Francisco Vaz da Silva teaches anthropology and folklore at Instituto Universitário de Lisboa (ISCTE-IUL), Lisbon, Portugal. He has published extensively on symbolic codes in folklore and wonder tales. Recently he edited an annotated seven-volume collection of European wonder tales, Contos Maravilhosos Europeus (2011–2013).

Jacquilyn Weeks is a visiting assistant professor at Indiana University/Purdue University, Indianapolis. She is completing a monograph titled The Whole Enchanted String: Fairy Tales and the History of British Poetics and strongly suspects that a frolic of fairies have taken up residence at the bottom of her garden.

Christy Williams is an instructor in the English department at Hawai‘i Pacific University, and her research is on contemporary literary fairy tales and retellings. She received her Ph.D. from the University of Hawai‘i, Mānoa, in 2012; her dissertation is titled “Re-Conceptualizing Gender Through Narrative Play in Fairy-Tale Retellings.”
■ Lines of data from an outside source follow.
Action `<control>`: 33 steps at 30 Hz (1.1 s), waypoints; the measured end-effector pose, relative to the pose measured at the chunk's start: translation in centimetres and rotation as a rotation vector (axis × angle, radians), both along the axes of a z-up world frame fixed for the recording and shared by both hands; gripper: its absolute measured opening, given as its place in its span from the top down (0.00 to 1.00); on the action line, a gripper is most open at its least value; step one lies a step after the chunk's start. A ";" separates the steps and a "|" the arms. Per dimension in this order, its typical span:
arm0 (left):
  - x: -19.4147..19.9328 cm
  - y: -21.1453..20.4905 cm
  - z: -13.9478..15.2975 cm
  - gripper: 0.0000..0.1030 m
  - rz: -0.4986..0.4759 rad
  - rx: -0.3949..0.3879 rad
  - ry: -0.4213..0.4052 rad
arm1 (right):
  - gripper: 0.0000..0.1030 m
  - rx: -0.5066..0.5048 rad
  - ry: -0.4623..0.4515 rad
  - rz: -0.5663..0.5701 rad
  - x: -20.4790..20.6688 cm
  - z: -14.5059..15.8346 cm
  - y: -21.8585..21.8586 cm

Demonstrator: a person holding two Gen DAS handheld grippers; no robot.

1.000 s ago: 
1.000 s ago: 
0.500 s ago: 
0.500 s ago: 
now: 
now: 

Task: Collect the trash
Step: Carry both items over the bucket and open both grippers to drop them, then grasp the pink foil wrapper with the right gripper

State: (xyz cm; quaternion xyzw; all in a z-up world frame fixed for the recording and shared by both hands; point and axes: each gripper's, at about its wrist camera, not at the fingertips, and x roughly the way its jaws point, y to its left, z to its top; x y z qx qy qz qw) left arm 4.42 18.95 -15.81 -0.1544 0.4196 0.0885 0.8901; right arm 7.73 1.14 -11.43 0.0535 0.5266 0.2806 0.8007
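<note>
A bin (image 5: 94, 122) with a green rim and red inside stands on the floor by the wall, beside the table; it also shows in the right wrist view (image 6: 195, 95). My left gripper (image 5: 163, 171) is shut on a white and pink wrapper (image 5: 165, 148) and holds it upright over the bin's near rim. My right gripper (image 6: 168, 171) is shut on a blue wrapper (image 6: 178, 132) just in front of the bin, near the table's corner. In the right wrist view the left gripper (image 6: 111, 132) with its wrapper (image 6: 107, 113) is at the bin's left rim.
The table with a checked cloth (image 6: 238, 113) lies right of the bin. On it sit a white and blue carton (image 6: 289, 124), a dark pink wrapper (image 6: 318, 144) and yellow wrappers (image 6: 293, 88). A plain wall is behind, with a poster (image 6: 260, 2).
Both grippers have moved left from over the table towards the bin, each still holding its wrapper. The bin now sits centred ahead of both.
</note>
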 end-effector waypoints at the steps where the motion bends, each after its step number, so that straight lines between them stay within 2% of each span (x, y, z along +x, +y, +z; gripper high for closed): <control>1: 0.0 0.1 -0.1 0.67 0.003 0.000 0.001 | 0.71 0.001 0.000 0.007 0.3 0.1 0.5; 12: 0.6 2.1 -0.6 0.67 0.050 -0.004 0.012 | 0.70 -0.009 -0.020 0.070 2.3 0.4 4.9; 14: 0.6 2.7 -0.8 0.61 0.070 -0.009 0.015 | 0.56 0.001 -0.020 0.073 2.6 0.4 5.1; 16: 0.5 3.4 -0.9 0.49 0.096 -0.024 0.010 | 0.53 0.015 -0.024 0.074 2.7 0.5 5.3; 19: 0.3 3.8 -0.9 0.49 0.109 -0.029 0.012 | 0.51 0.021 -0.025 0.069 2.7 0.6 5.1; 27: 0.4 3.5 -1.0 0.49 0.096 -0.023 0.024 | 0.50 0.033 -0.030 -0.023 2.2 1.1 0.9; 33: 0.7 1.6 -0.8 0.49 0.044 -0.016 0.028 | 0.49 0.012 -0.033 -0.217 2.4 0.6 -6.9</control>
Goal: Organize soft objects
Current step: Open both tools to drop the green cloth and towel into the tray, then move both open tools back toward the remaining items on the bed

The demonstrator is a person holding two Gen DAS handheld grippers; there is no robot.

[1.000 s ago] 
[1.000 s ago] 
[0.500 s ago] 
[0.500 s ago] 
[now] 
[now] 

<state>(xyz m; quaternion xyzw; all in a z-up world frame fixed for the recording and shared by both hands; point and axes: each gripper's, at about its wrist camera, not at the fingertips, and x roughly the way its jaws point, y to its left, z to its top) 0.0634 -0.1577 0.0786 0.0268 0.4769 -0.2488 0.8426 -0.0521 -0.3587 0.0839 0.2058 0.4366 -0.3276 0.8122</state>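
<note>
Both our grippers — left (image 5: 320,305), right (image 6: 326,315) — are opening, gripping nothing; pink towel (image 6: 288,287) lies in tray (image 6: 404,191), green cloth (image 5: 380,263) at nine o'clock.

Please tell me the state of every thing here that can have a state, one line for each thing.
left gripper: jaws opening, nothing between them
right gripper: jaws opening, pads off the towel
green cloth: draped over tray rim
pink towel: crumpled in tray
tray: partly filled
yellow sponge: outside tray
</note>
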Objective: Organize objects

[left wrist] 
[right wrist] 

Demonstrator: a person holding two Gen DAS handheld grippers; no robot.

Jack Zipes is professor emeritus of German and comparative literature at the University of Minnesota. In addition to his scholarly work, he is an active storyteller in public schools and has worked with children’s theaters in Europe and the United States. Some of his major publications include Breaking the Magic Spell: Radical Theories of Folk and Fairy Tales (1979), Fairy Tales and the [End Page 219] Art of Subversion (rev. ed., 2006), The Brothers Grimm: From Enchanted Forests to the Modern World (1988), Hans Christian Andersen: The Misunderstood Storyteller (2005), and Why Fairy Tales Stick: The Evolution and Relevance of a Genre (2006). He has also edited The Oxford Companion to Fairy Tales (2000) and The Great Fairy Tale Tradition (2001) and is editor-in-chief of the series Oddly Modern Fairy Tales published by Princeton University Press. Most recently he has published The Enchanted Screen: The Unknown History of Fairy-Tale Films (2010) and The Irresistible Fairy Tale: The Cultural and Social History of a Genre (2012). In 2013 he received a Leverhulme Fellowship from Anglia Ruskin University in Cambridge (UK) and will be developing projects pertaining to children’s literature and folklore. [End Page 220]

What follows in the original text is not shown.